Estamos vendo mais filmes com protagonistas femininas, mas a maioria delas são brancas

Para o estudo, foram analisados os 2.500 personagens das produções campeãs de público no ano passado. Os resultados foram comparados com os números de 2014 e 2002, o que representa um total de 11.500 personagens em quase 500 filmes.

Em 2015, as mulheres responderam por 22% das protagonistas, um número 10% maior do que em 2014 e um número 6% maior do que em 2002. Também no ano passado, elas foram 34% das personagens principais, percentual 5% maior do que em 2014  e 7% maior do que em 2002. Pela primeira vez, o estudo verificou o gênero dos vilões: 18% eram mulheres. Somados todos os personagens, a participação feminina no cinema é de 33%.

Contudo, os homens continuam dominando a sétima arte: eles representam 52% de todos os protagonistas e 66% dos personagens principais. Somando todos os personagens, a participação deles no cinema é de 67%. Eles ainda são mais velhos do que as mulheres: a maioria dos personagens masculinos estava na casa dos 30 e poucos (27%) e 40 e poucos (30%), enquanto as personagens femininas estavam na casa dos 20 e poucos (24%) e 30 e poucos (28%).

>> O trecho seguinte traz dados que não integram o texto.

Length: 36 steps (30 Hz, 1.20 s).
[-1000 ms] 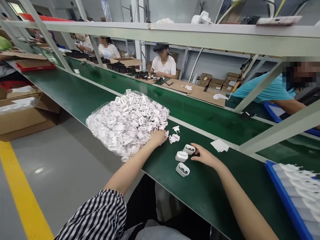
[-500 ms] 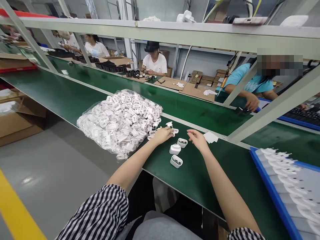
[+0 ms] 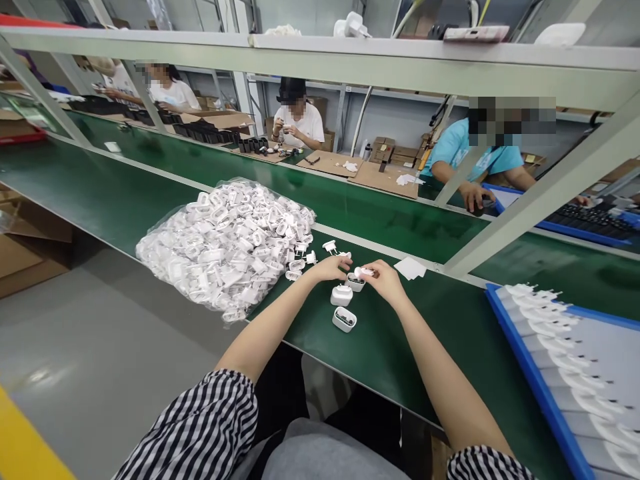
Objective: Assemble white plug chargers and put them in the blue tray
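Note:
My right hand pinches a small white plug cap just above an open white charger housing with dark parts inside. To the left of it, my left hand has its fingers apart and slightly curled, with nothing visible in them. Nearer to me sit a white charger with its top covered and a second open charger housing, its circuit parts showing. Beyond my left hand lies a loose plug cap with pins; another is partly hidden by the fingers.
A clear bag heaped with white plug caps lies on the green bench at left. White paper sheets lie beyond my right hand. A blue tray of white chargers stands at right. Co-workers sit across, behind a slanted post.
My right hand has moved left and now holds a plug cap over the far housing. The left hand's fingers, previously at a plug cap, have come apart. The view has shifted slightly.

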Each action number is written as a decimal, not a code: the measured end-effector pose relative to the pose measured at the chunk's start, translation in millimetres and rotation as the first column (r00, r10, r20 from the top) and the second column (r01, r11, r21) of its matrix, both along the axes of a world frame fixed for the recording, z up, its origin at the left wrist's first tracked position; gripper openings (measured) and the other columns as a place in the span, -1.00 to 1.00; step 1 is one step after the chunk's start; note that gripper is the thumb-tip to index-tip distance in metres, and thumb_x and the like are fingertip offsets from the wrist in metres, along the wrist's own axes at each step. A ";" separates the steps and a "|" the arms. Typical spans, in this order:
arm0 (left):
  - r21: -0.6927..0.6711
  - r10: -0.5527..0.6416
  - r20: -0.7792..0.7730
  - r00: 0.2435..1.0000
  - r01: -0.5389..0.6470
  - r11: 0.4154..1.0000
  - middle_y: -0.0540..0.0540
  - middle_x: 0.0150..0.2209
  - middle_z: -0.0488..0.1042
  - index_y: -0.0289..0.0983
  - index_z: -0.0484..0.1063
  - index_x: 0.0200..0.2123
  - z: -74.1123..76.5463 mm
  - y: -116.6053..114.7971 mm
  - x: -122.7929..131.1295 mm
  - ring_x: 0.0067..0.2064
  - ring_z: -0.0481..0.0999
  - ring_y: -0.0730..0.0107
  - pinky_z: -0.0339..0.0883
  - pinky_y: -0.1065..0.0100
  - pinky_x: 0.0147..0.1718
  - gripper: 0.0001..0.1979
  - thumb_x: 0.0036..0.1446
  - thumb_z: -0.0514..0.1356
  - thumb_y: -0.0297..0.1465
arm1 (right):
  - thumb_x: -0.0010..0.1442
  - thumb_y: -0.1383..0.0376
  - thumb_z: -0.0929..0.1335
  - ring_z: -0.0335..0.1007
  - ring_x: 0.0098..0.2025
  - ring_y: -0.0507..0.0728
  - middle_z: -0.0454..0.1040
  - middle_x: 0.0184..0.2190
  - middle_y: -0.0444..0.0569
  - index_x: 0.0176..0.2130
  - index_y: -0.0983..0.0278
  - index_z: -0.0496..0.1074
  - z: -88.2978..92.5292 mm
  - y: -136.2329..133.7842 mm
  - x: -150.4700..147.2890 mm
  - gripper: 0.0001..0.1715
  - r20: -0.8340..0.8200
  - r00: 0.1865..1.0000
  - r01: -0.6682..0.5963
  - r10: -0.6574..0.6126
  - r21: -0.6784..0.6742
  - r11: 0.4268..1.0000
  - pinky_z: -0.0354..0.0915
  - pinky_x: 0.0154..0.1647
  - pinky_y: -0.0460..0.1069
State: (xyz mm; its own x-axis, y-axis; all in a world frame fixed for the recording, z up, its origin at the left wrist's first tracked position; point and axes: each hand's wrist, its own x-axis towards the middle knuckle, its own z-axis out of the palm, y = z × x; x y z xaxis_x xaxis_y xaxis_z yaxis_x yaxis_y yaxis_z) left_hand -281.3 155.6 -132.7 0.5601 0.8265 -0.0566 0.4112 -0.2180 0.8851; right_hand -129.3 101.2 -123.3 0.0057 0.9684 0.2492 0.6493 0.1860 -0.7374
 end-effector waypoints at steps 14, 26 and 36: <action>0.402 -0.031 -0.456 0.889 0.238 0.884 -0.06 -0.33 0.39 -0.34 0.32 -0.22 6.0 -12.0 9.8 -0.30 0.34 0.42 0.13 0.51 -0.40 -0.65 -0.16 0.14 -0.36 | -0.05 0.36 0.28 0.22 -0.41 -0.02 0.26 -0.30 -0.02 -0.23 0.32 0.34 1.7 4.4 -5.1 -0.71 0.521 0.847 -0.019 0.105 -0.167 0.986 0.13 -0.35 -0.13; 0.306 -0.124 -0.612 0.781 0.379 0.874 -0.05 -0.69 0.26 -0.38 0.30 -0.66 25.3 -3.8 20.5 -0.58 0.26 0.44 0.02 0.45 -0.60 -0.86 -0.20 0.13 -0.41 | -0.12 0.35 0.31 0.24 -0.41 0.07 0.35 -0.50 -0.06 -0.44 0.31 0.31 23.2 18.0 -7.0 -0.88 0.633 0.722 -0.088 0.279 -0.315 0.945 0.00 -0.54 -0.14; 0.147 -0.253 -0.492 0.833 0.366 0.919 0.02 -0.68 0.29 -0.36 0.26 -0.65 17.5 7.1 14.7 -0.57 0.29 0.53 0.04 0.53 -0.60 -0.85 -0.24 0.17 -0.40 | -0.11 0.36 0.30 0.22 -0.47 0.01 0.34 -0.53 -0.12 -0.49 0.31 0.29 23.0 22.1 -4.3 -0.94 0.598 0.731 -0.100 0.327 -0.380 0.920 -0.01 -0.56 -0.15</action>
State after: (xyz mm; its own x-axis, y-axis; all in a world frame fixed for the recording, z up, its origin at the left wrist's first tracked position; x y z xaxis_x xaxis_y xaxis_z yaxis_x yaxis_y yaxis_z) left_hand -266.6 162.6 -115.2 0.7456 0.6350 -0.2021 0.6298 -0.5722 0.5253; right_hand -133.6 123.3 -100.3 -0.2609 0.9467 -0.1889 0.9537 0.2225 -0.2023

Estamos vendo mais filmes com protagonistas femininas, mas a maioria delas são brancas

Enquanto o percentual de mulheres diminui com o passar da idade (28% aos 30 e 20% aos 40), o percentual de homens teve um pequeno aumento (de 27% aos 30 para 30% aos 40). Entre os personagens masculinos, eles representam 54% aos 40 anos ou mais, enquanto as personagens femininas representam 34%. Aos 50 anos, o percentual dos homens é quase o dobro das mulheres: 17% contra 9%.

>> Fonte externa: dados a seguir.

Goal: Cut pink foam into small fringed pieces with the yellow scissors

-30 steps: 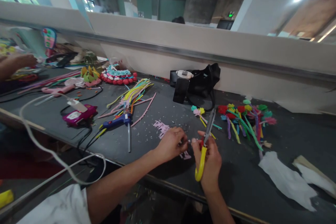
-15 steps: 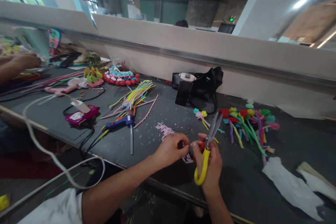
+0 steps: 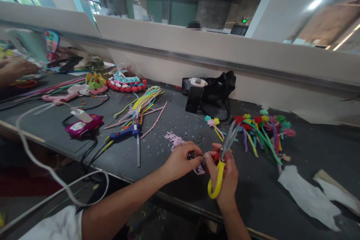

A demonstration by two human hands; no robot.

Em tempos de #OscarsSoWhite, quando a etnia entra em jogo, os números para negras, latinas e asiáticas não mudam de um ano para o outro. 76% das personagens femininas eram brancas em 2015, percentual maior do que em 2014: 74%. Personagens negras tiveram um pequeno aumento também: de 11% em 2014 foram para 13% em 2015. Latinas mantiveram o mesmo percentual nos dois anos: 4% e as asiáticas viram sua participação diminuir: de 4% em 2014 foram para 3% em 2015. Somadas, personagens femininas de cor representam um total de 27% dos papéis principais, enquanto mulheres brancas ficam com 38%.

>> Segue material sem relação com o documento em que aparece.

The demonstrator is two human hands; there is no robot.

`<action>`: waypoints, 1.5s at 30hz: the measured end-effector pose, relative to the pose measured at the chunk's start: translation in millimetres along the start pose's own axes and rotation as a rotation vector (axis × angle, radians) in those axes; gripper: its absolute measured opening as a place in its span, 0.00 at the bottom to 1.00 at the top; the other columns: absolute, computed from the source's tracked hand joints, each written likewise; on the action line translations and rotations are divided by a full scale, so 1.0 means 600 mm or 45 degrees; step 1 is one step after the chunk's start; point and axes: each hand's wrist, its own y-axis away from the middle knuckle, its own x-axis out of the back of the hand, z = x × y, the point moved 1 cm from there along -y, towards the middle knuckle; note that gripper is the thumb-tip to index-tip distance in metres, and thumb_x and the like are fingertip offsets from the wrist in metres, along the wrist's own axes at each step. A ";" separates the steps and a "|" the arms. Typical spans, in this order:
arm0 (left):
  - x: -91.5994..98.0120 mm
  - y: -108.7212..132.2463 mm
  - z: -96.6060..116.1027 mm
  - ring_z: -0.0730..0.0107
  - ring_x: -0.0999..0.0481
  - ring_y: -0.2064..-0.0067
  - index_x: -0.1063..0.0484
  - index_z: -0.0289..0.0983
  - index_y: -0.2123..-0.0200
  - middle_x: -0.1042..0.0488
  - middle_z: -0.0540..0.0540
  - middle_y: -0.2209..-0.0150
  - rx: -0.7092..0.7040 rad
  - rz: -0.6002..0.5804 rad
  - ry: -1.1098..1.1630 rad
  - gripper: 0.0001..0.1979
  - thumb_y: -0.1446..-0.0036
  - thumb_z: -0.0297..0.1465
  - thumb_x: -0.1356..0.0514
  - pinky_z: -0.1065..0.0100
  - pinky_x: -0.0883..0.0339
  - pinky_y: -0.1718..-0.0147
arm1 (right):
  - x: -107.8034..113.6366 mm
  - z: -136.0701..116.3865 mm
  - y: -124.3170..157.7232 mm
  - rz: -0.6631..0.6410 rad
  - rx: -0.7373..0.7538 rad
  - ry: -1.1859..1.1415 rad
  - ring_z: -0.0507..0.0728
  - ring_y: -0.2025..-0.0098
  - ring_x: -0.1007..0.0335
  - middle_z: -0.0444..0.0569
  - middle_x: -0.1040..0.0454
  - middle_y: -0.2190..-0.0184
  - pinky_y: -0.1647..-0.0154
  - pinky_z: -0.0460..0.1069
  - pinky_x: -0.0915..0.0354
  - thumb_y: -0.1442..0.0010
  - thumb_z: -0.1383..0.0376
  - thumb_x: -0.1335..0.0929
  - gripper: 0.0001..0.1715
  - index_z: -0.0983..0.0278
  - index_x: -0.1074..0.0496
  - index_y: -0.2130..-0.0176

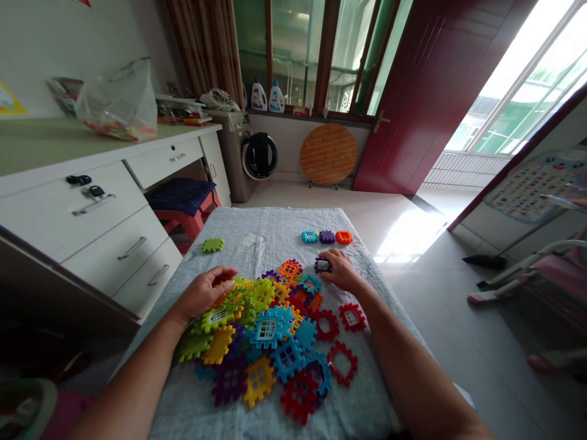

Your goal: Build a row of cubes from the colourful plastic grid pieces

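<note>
A mixed pile of notched plastic building blocks (263, 296) in green, yellow, blue, red, orange and purple lies in the middle of the cloth-covered table (183, 397). At its upper left edge is my left hand (206, 294), with thumb and forefinger bent and apart, close to yellow and orange blocks. Whether its hidden fingers touch any is unclear. My right hand (340, 269), right of the pile, pinches a dark purple frame-shaped block (323, 265). Beyond it stand a blue block (309, 236), a purple block (327, 236) and an orange block (343, 237) in a row.
One green block (213, 245) lies apart at the far left of the table. Loose red blocks (352, 317) lie near my right forearm. Left of the table are a drawer desk (101, 226) and a stool (181, 198); a washing machine (238, 159) stands behind.
</note>
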 end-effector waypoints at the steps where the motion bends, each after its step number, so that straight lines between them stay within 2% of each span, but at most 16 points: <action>1: 0.000 0.000 0.000 0.57 0.24 0.55 0.27 0.36 0.57 0.23 0.42 0.58 -0.001 0.004 0.002 0.26 0.55 0.47 0.36 0.57 0.32 0.50 | 0.004 0.000 0.001 0.016 -0.037 0.025 0.63 0.50 0.40 0.53 0.32 0.52 0.49 0.58 0.44 0.51 0.66 0.30 0.27 0.62 0.31 0.50; 3: 0.000 0.000 0.001 0.56 0.24 0.55 0.26 0.36 0.58 0.22 0.42 0.58 0.005 0.014 0.008 0.26 0.56 0.48 0.35 0.57 0.32 0.51 | 0.016 -0.006 0.004 0.048 -0.060 0.050 0.64 0.48 0.42 0.53 0.33 0.51 0.48 0.60 0.46 0.51 0.66 0.30 0.26 0.60 0.30 0.50; 5: 0.000 0.000 0.002 0.56 0.24 0.55 0.26 0.36 0.58 0.22 0.42 0.58 0.008 0.023 0.008 0.26 0.57 0.48 0.35 0.57 0.31 0.51 | 0.028 -0.025 0.010 0.024 0.042 0.003 0.63 0.46 0.43 0.52 0.34 0.49 0.47 0.60 0.46 0.51 0.66 0.29 0.26 0.59 0.30 0.51; 8: 0.000 0.000 0.004 0.57 0.23 0.56 0.26 0.36 0.58 0.22 0.42 0.58 -0.004 0.020 -0.007 0.25 0.56 0.47 0.35 0.58 0.31 0.51 | 0.041 -0.070 0.021 -0.215 0.366 -0.136 0.60 0.46 0.42 0.49 0.35 0.48 0.45 0.57 0.45 0.51 0.64 0.28 0.28 0.56 0.31 0.49; 10: 0.000 0.000 0.004 0.58 0.23 0.56 0.26 0.37 0.58 0.22 0.43 0.58 -0.013 0.018 -0.015 0.24 0.55 0.47 0.35 0.59 0.31 0.51 | 0.043 -0.098 0.028 -0.358 0.493 -0.144 0.60 0.47 0.42 0.48 0.34 0.49 0.45 0.57 0.45 0.53 0.66 0.27 0.29 0.54 0.30 0.49; 14: 0.001 0.000 -0.001 0.58 0.23 0.56 0.26 0.37 0.58 0.22 0.43 0.58 -0.022 0.022 -0.022 0.24 0.55 0.46 0.36 0.59 0.31 0.52 | 0.037 -0.118 0.031 -0.344 0.479 -0.094 0.58 0.51 0.38 0.48 0.29 0.55 0.47 0.56 0.44 0.52 0.70 0.28 0.24 0.56 0.27 0.54; 20: 0.001 0.000 -0.001 0.57 0.23 0.56 0.25 0.37 0.58 0.22 0.42 0.58 -0.015 0.027 -0.021 0.25 0.56 0.47 0.35 0.59 0.31 0.52 | 0.029 -0.104 0.018 -0.309 0.537 -0.221 0.53 0.60 0.32 0.46 0.25 0.63 0.53 0.50 0.40 0.49 0.72 0.32 0.13 0.61 0.24 0.63; 28: 0.001 0.001 0.002 0.56 0.23 0.56 0.25 0.37 0.58 0.22 0.42 0.58 0.000 0.032 -0.038 0.26 0.57 0.48 0.35 0.58 0.31 0.52 | 0.024 -0.108 0.014 -0.156 0.277 -0.185 0.51 0.72 0.34 0.45 0.27 0.75 0.68 0.45 0.43 0.38 0.68 0.39 0.12 0.64 0.28 0.68; 32: 0.000 0.001 0.005 0.56 0.24 0.55 0.26 0.37 0.58 0.22 0.42 0.58 0.006 0.027 -0.053 0.27 0.57 0.49 0.36 0.58 0.31 0.51 | 0.026 -0.097 0.011 -0.123 0.127 -0.365 0.49 0.76 0.35 0.43 0.28 0.76 0.73 0.44 0.43 0.37 0.67 0.40 0.11 0.64 0.30 0.66; 36: -0.001 0.001 0.008 0.57 0.24 0.56 0.26 0.37 0.58 0.22 0.42 0.58 -0.007 0.019 -0.069 0.26 0.56 0.49 0.36 0.59 0.31 0.51 | 0.047 -0.055 0.004 0.085 -0.012 -0.389 0.49 0.76 0.35 0.42 0.29 0.77 0.73 0.45 0.42 0.38 0.67 0.41 0.14 0.65 0.29 0.57; 38: -0.001 0.001 0.008 0.57 0.24 0.56 0.26 0.37 0.58 0.22 0.43 0.58 -0.014 0.020 -0.074 0.26 0.56 0.49 0.36 0.59 0.31 0.52 | 0.058 -0.027 0.002 0.133 -0.048 -0.317 0.51 0.74 0.35 0.44 0.29 0.77 0.71 0.46 0.41 0.40 0.67 0.41 0.15 0.65 0.28 0.57; 42: 0.000 0.001 0.007 0.56 0.23 0.56 0.25 0.37 0.59 0.22 0.43 0.59 -0.007 0.033 -0.081 0.27 0.57 0.49 0.36 0.58 0.31 0.51 | 0.060 0.022 0.003 0.048 -0.098 -0.085 0.53 0.71 0.33 0.46 0.28 0.75 0.68 0.47 0.41 0.43 0.68 0.39 0.13 0.64 0.25 0.64; 45: 0.000 0.001 0.007 0.56 0.24 0.56 0.25 0.38 0.58 0.22 0.43 0.58 -0.001 0.025 -0.079 0.27 0.57 0.50 0.36 0.58 0.31 0.51 | 0.053 0.040 0.009 0.010 -0.131 0.094 0.54 0.69 0.34 0.47 0.29 0.73 0.66 0.48 0.41 0.45 0.65 0.34 0.11 0.63 0.25 0.62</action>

No que diz respeito a estereótipos, a audiência tem mais chances de saber se a mulher é casada do que o homem. 58% dos personagens masculinos tinham um status marital indefinido, enquanto o percentual das mulheres era de 49%. Não só isso, homens tem objetivos mais claros do que as mulheres (60% contra 49%) e têm mais chances de se realizar profissionalmente (48% contra 34%), mas menos chances de se realizar pessoalmente (5% contra 14% das mulheres).

Estamos vendo mais filmes com protagonistas femininas, mas a maioria delas são brancas

O mesmo estudo identificou que a presença de mulheres atrás das câmeras permite um número maior de mulheres na frente delas. Quando há ao menos uma delas na função de diretora ou roteirista, 50% dos protagonistas são personagens femininas e 40% de todos os personagens em filmes, algo identificado em outros estudos também.

Embora seja positivo ver mais mulheres ocupando espaço no cinema, é igualmente positivo dar as mesmas oportunidades a mulheres negras, latinas, asiáticas e mais velhas, afinal, esse é o mundo em que vivemos: com mulheres diversas.